**What to do:**
Restate the listing exactly and in full.

**Supplied material:**
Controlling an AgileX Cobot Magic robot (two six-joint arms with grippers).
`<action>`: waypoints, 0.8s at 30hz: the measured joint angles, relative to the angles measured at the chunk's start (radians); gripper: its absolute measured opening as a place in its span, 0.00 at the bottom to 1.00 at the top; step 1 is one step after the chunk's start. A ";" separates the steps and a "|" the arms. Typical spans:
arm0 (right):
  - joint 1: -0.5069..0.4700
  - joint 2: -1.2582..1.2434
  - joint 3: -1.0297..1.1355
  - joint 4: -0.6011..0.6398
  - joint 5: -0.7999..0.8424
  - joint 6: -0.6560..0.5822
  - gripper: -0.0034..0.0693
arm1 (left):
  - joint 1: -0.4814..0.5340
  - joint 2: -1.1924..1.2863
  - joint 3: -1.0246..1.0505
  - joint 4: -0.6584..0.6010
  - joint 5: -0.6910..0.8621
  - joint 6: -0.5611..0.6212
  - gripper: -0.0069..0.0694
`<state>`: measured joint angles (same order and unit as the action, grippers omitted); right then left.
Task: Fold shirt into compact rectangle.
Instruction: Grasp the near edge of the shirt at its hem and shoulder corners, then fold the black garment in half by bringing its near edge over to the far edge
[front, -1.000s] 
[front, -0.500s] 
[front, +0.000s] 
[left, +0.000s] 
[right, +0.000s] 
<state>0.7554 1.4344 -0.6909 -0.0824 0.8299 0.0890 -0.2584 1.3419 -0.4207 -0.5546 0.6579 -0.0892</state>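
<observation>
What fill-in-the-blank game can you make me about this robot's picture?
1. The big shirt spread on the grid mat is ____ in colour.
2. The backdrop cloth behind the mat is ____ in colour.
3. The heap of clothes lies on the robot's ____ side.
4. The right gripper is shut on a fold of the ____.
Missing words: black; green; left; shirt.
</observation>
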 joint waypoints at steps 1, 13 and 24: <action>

**Result for this task:**
Controlling an AgileX Cobot Magic robot (two six-joint arms with grippers).
`<action>`: waypoints, 0.8s at 30hz: the measured joint angles, relative to the angles measured at the chunk's start (radians); gripper: its absolute measured opening as a place in its span, 0.00 at the bottom to 1.00 at the top; step 1 is one step after the chunk's start. A ";" separates the steps and a "|" the arms. Typical spans:
arm0 (right):
  - joint 1: -0.5069..0.4700
  - joint 2: -1.2582..1.2434
  - joint 3: -1.0297..1.1355
  - joint 4: -0.6011..0.6398
  - joint 5: -0.7999..0.8424
  - joint 6: -0.6560..0.5822
  - gripper: -0.0034..0.0693
arm1 (left):
  - joint 1: -0.4814..0.5340
  - joint 2: -1.1924..1.2863
  - joint 3: -1.0246..1.0505
  - joint 4: -0.6584..0.6010
  - joint 5: -0.6910..0.8621
  - joint 6: -0.5611..0.6212
  - gripper: -0.0069..0.0694
`<state>`: measured joint angles (same order and unit as the action, grippers omitted); right then left.
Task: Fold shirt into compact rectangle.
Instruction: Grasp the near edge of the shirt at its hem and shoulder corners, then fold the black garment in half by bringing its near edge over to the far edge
[front, -1.000s] 
[front, -0.500s] 
[front, +0.000s] 
[left, +0.000s] 
[right, +0.000s] 
<state>0.7554 1.4344 -0.6909 -0.0824 0.8299 0.0890 -0.2584 1.3419 -0.4207 -0.5546 0.6579 -0.0892</state>
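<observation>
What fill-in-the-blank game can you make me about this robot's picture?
1. The big shirt spread on the grid mat is ____ in colour.
2. The backdrop cloth behind the mat is ____ in colour.
3. The heap of clothes lies on the robot's ____ side.
4. The right gripper is shut on a fold of the ____.
Missing words: black; green; left; shirt.
</observation>
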 joint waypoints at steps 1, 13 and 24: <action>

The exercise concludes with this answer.